[Task instructions]:
Across the listing below, count the lines containing "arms". Give nothing but the number.

[Supplied data]:
Content starts

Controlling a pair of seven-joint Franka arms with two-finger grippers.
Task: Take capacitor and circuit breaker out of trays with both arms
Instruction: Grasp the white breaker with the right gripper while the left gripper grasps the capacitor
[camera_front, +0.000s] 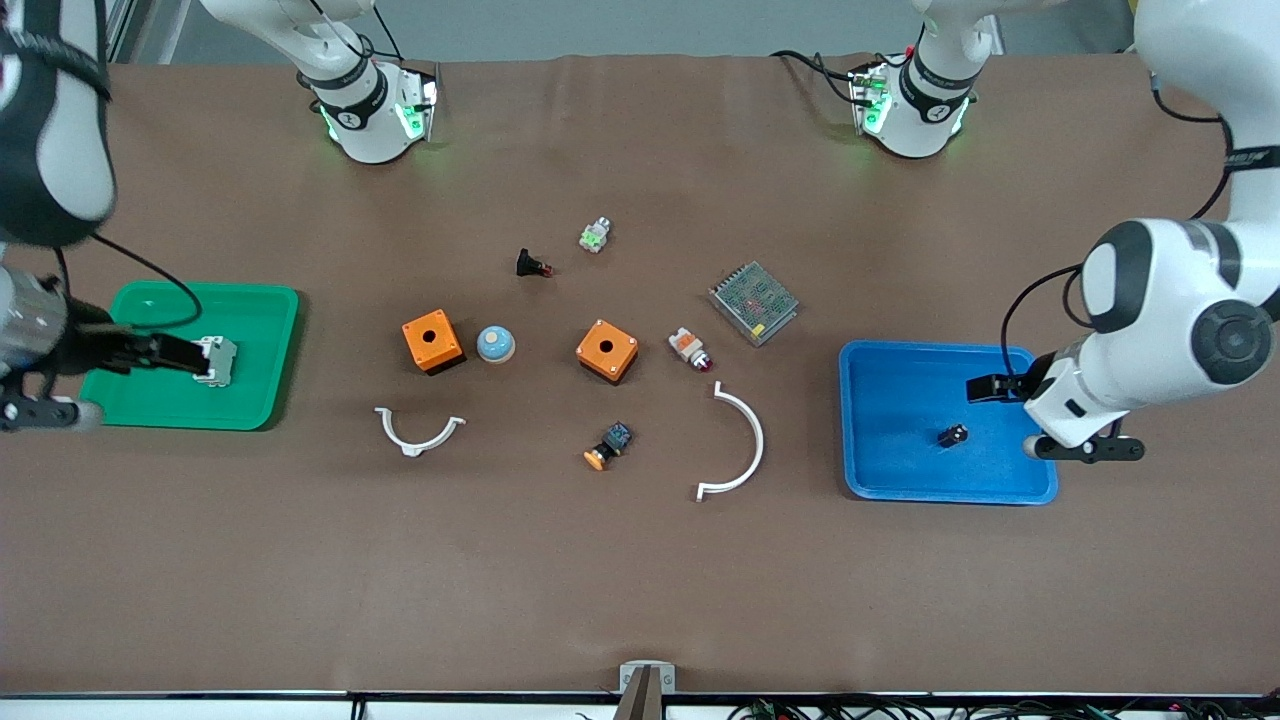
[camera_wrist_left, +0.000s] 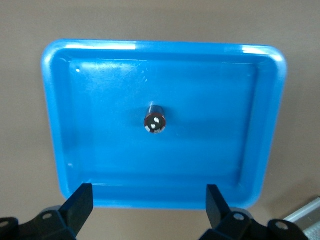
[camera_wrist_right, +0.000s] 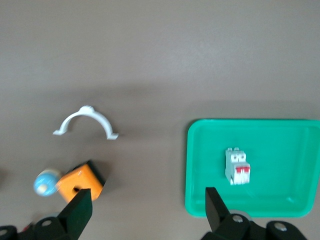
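The capacitor (camera_front: 953, 435) lies in the blue tray (camera_front: 900, 480), the breaker (camera_front: 216, 360) in the green tray (camera_front: 250, 400). Wrist views show the left end effector (camera_wrist_left: 150, 202) and right end effector (camera_wrist_right: 148, 205) spread apart, empty, over each tray; the right view reveals the breaker's red levers.

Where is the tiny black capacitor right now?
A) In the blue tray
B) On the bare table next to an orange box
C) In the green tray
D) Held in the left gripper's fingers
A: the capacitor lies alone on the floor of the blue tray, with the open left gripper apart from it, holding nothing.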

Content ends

[Solution for this problem]:
2